One of the matters that needs to be taken into account is the potential for the governing deed to come into conflict with the rules and procedures that individuals wish to apply to the business. The trustee is the operator of the business and is answerable first and foremost to the terms and conditions of the Trust Deed.

It is important that any directions do not fetter the powers of the trustee. A solution is the establishment of a ‘Business Management Agreement’ to give the trustee a set of guidelines and a framework to work within. For example, the agreement could contain a decision-making policy that determines how decisions are made (e.g. what decisions by majority, unanimous etc.) it should not, however, dictate to the trustees what those decisions must be.

Partnership of Trusts
One of the conditions of obtaining vital Small Business CGT Concessions is the $6 million net asset value test. The test applies to the relevant taxpayer. If the net value of the business exceeds $6 million, a company or trust structure will not be eligible for the concessions on an asset sale.

The same result does not apply to a partnership of Discretionary Trusts where you have a partner with a less than 40% interest. In this case, the relevant taxpayer is each partner. This means where the partner has a less than 40% interest, you only take into account the value of the partner’s share in the business. If for example, you had four equal partners of the business (25% each) and they did not own any other assets required to be taken into account, the net value of the business could be up to $24 million and still be under the maximum net asset value test.

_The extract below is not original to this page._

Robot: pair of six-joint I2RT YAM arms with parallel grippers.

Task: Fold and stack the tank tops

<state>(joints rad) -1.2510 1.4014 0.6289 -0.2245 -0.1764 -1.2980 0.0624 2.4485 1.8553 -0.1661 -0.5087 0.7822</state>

Companies are useful structures if you wish to cap your tax rate at 27.5%.
• They can’t use FMDs

• They are ineligible for primary production averaging

• They cannot obtain the general 50% CGT concession

• There are tax issues on eventual wind up

This article is simply a brief overview of operating structures and there are advantages and disadvantages with each. Your professional advisor is best equipped to guide you through the maze. Keep in mind, however, that business structures do not manage farms, people do. The structure should suit the needs, aspirations and goals of the stakeholders and not be driven from only one perspective.